[Data entries]
--*--
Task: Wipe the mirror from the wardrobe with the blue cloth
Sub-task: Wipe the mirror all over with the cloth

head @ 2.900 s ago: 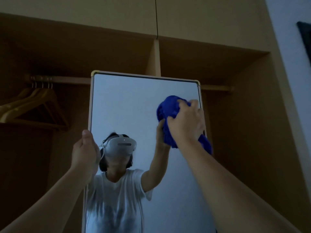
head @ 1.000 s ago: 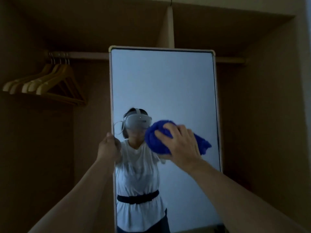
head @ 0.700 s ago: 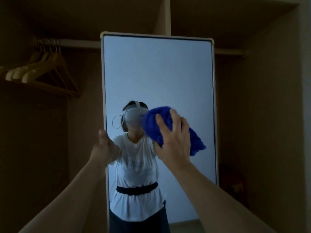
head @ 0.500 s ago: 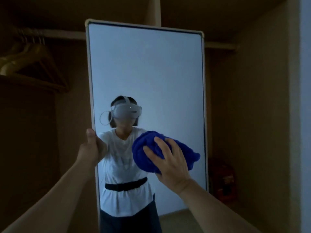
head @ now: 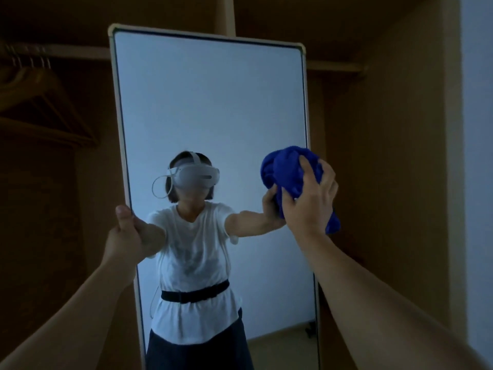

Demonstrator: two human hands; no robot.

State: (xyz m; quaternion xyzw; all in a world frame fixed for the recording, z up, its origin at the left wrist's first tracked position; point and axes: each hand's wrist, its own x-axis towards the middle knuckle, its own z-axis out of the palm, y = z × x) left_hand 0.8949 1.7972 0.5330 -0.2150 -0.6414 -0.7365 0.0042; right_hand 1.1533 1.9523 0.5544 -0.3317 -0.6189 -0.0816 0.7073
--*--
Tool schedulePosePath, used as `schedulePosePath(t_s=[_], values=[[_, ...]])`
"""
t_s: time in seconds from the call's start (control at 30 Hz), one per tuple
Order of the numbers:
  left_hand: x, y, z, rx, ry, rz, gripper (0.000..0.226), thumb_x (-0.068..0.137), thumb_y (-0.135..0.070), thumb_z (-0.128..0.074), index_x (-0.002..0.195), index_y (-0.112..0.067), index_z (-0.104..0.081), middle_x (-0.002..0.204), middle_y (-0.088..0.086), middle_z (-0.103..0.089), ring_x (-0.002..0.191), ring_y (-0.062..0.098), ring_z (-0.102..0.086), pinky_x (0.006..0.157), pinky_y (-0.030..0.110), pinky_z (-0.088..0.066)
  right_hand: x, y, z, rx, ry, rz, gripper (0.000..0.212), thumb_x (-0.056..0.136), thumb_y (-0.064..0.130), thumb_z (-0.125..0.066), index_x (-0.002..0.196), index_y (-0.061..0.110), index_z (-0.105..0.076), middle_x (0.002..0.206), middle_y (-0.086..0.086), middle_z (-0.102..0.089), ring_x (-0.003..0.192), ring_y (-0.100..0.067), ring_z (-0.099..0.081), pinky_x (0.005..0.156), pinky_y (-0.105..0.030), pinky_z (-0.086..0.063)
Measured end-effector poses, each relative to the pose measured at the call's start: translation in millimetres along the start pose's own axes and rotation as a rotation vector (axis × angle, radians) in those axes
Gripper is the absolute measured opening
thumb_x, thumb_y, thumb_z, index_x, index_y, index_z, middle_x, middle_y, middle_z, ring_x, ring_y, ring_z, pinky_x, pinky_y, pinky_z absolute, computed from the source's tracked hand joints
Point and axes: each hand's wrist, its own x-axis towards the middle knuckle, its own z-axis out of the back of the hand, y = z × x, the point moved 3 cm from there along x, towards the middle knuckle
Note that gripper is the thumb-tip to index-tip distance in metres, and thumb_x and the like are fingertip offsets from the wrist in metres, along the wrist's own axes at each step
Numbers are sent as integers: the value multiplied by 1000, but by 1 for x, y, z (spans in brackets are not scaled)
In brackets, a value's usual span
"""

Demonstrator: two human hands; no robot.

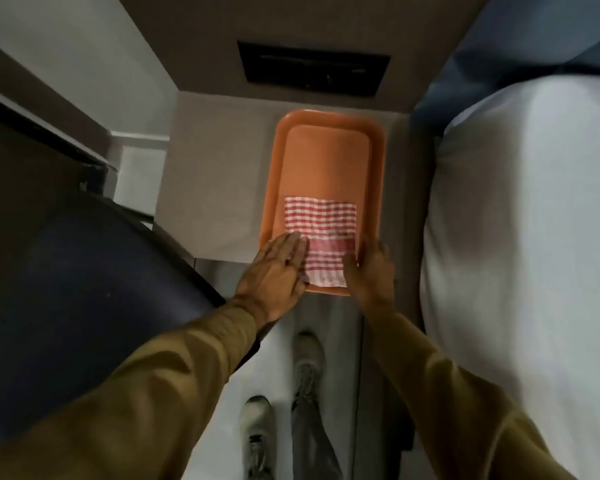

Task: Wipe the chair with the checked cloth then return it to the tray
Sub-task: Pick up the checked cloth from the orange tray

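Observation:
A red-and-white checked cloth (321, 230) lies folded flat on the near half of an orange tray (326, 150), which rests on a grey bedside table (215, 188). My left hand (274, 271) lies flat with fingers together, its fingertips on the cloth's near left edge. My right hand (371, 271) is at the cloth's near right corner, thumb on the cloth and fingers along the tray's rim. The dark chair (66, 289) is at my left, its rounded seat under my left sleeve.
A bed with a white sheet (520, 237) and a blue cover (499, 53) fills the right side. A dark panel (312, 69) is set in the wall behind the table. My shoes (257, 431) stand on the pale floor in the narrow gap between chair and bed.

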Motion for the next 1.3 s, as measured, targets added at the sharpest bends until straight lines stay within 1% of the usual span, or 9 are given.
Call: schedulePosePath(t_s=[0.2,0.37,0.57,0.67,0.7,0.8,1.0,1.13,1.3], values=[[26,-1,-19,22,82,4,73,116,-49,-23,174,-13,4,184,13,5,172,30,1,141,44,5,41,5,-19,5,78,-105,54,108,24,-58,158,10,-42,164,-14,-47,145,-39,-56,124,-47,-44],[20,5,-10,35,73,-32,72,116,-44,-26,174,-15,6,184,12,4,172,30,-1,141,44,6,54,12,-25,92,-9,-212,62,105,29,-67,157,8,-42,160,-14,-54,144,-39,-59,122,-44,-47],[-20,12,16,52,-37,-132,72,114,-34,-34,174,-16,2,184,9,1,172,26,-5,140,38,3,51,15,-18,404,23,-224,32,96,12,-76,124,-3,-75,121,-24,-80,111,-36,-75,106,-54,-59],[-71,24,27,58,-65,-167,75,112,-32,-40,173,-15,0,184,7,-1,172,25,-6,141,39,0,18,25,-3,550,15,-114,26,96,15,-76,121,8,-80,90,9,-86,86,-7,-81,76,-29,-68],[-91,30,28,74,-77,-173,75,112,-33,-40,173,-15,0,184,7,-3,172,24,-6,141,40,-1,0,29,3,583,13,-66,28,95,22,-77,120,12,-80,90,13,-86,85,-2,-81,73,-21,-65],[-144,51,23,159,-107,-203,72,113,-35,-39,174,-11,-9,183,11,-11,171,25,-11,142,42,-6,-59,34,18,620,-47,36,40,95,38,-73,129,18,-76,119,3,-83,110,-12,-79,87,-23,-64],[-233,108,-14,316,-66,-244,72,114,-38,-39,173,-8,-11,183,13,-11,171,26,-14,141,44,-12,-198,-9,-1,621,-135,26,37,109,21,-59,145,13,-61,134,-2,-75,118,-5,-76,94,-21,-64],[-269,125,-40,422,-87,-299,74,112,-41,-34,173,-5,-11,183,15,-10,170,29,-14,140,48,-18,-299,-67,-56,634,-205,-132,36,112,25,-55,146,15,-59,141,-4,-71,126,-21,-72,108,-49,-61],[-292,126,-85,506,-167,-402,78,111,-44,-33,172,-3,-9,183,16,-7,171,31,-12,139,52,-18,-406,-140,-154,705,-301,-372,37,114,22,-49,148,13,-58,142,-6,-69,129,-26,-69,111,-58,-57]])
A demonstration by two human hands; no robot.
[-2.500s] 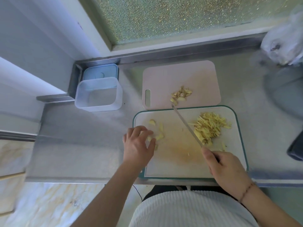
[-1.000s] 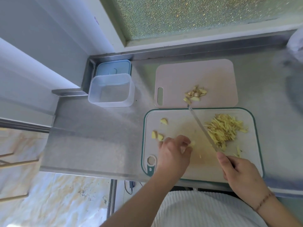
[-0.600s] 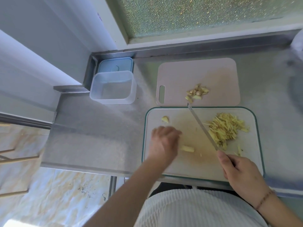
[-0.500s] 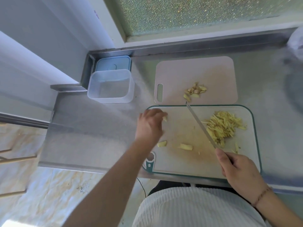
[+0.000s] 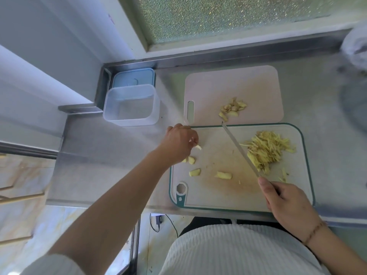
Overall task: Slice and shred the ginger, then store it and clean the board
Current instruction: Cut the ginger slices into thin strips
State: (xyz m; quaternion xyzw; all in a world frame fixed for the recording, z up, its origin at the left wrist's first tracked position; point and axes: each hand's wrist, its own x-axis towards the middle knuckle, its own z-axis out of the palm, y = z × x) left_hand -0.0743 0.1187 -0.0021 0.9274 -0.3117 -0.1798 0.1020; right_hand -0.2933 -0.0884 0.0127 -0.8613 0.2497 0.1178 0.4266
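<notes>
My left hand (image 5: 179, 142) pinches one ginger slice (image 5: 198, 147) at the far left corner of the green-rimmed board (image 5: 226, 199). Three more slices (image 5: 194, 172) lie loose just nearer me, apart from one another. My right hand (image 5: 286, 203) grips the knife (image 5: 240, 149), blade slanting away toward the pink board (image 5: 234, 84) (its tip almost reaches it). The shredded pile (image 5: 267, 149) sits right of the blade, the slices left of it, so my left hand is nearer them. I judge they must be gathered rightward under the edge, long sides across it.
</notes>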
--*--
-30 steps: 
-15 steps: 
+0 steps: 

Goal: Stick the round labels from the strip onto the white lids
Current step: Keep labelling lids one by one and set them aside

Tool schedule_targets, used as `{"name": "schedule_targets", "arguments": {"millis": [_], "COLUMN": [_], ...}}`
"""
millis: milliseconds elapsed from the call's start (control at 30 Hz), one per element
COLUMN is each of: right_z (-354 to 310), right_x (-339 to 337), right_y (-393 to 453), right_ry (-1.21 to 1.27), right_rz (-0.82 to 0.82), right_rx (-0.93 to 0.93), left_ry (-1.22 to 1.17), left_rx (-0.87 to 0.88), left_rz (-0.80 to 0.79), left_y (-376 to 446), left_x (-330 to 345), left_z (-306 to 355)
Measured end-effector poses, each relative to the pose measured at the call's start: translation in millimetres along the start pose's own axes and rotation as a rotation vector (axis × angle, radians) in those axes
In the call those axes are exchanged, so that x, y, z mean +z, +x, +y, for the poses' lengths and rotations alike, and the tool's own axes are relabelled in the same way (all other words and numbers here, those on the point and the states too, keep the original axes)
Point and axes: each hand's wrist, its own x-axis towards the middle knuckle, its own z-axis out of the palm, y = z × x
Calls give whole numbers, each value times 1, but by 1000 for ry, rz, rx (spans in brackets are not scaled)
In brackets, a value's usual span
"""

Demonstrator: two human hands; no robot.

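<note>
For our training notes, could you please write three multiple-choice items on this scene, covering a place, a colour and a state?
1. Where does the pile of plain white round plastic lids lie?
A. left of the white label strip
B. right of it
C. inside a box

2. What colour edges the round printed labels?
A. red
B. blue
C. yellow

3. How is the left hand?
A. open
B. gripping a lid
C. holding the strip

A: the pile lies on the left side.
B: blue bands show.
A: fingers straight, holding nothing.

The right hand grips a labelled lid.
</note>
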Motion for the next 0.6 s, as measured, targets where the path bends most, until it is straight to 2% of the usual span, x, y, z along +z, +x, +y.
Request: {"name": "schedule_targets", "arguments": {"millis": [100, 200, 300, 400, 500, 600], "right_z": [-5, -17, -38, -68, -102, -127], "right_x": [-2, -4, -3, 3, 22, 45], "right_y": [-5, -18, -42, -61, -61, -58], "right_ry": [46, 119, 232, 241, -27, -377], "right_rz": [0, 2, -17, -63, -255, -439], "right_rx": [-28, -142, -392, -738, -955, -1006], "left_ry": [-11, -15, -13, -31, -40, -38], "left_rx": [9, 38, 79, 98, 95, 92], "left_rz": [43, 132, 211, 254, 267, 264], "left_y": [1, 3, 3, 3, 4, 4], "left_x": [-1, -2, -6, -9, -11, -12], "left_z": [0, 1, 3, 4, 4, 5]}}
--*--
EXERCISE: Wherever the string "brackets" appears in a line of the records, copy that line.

SOLUTION FOR THIS TASK:
Numbers are sent as integers: the value multiplied by 1000, but by 1 for x, y, z (spans in brackets are not scaled)
In brackets, a value's usual span
Calls give whole numbers, each value times 1, but by 1000 for ry, rz, rx (spans in brackets are not scaled)
In brackets, a value's usual span

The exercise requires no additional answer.